Choosing the Right File System for kdb+: A Case Study with KX Nano

The performance of a kdb+ system is critically dependent on the throughput and latency of its underlying storage. In a Linux environment, the file system is the foundational layer that enables data management on a given storage partition.

This paper presents a comparative performance analysis of various file systems using the KX Nano benchmarking utility. The evaluation was conducted across two distinct test environments, each with different operating systems and storage bandwidth (6500 vs 14000 MB/s) and IOPS (700K vs 2500K).

File systems tested:

  1. ext4 (rev 1)
  2. XFS (V5)
  3. Btrfs (v6.6.3, compression off)
  4. F2FS (v1.16.0, compression off)
  5. ZFS (c2.2.2, compression off)

Summary

No single file system demonstrated superior performance across all tested metrics; the optimal choice depends on the primary workload characteristics. The optimal choice depends on the specific operations you need to accelerate. Furthermore, the host operating system (e.g., Red Hat Enterprise Linux vs. Ubuntu) constrains the set of available and supported file systems.

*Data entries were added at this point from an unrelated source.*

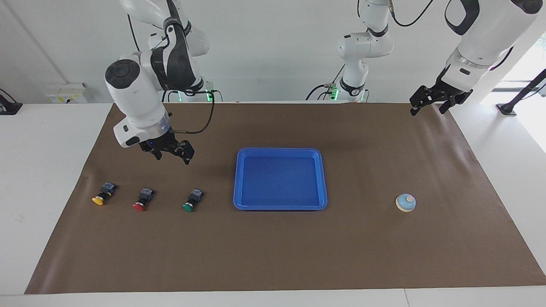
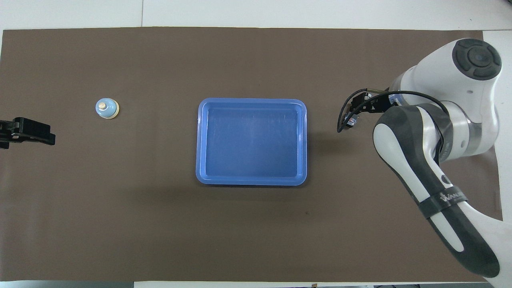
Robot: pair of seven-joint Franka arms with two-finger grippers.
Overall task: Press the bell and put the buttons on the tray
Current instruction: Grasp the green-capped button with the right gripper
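Note:
The light blue bell (image 1: pixel 405 202) with a cream knob stands on the brown mat toward the left arm's end; it also shows in the overhead view (image 2: pixel 107 108). The empty blue tray (image 1: pixel 280 150) lies mid-table (image 2: pixel 252 101). The yellow button (image 1: pixel 103 194), red button (image 1: pixel 143 200) and green button (image 1: pixel 193 201) lie in a row toward the right arm's end. My right gripper (image 1: pixel 172 154) hangs open and empty in the air over the mat by the red and green buttons, touching none. In the overhead view my right arm hides the buttons. My left gripper (image 1: pixel 428 106) is open, raised over the mat's edge.
A brown mat (image 1: pixel 273 256) covers the table, with white table around it. A black cable (image 2: pixel 344 116) loops from the right wrist. A third white arm base (image 1: pixel 360 55) stands at the robots' end.

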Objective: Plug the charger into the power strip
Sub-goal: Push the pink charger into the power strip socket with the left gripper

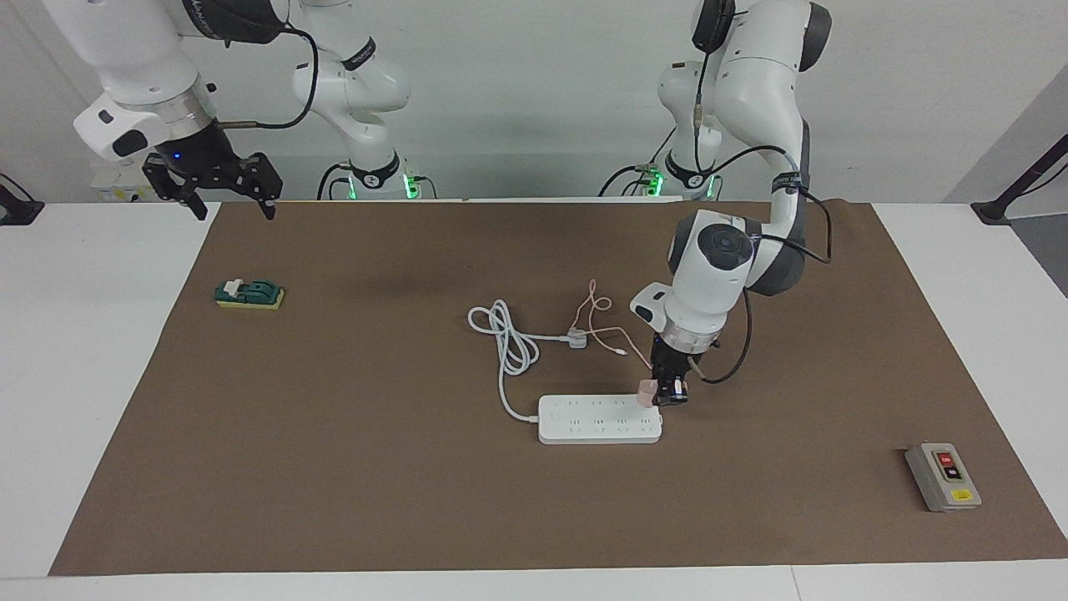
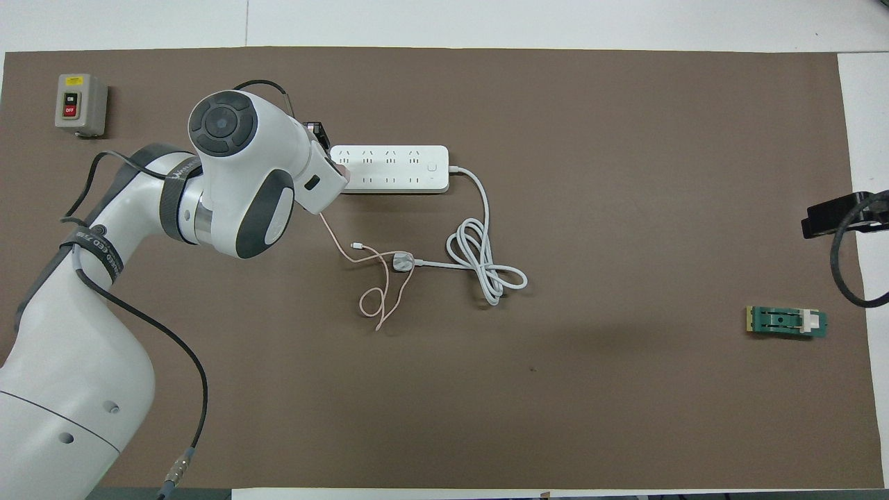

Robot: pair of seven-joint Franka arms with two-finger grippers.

Our key recommendations are as follows:

  • For write-intensive workloads where data ingestion rate is the primary driver, XFS is the recommended file system.

    • XFS consistently demonstrated the highest write throughput, particularly under concurrent write scenarios. For instance, a kdb+ set operation on a large float vector (31 million elements) executed 5.6x faster on XFS than on ext4 and nearly 70x faster than on ZFS.
    • This superior write performance translates to significant speedups in other I/O-heavy operations. Parallel disk sorting was 3.1x faster, and applying the p# (parted) attribute was 6.9x faster on XFS compared to ext4. Consequently, workloads like end-of-day (EOD) data processing will achieve the best performance with XFS.
  • For read-intensive workloads where query latency is paramount, the choice is nuanced:

    • On Red Hat Enterprise Linux 9, ext4 holds a slight advantage for queries dominated by sequential reads. For random reads, its performance was comparable to XFS.
    • On Ubuntu, F2FS demonstrated a performance margin in random read operations. However, this advantage shifted decisively to XFS when the data was already resident in the operating system's page cache.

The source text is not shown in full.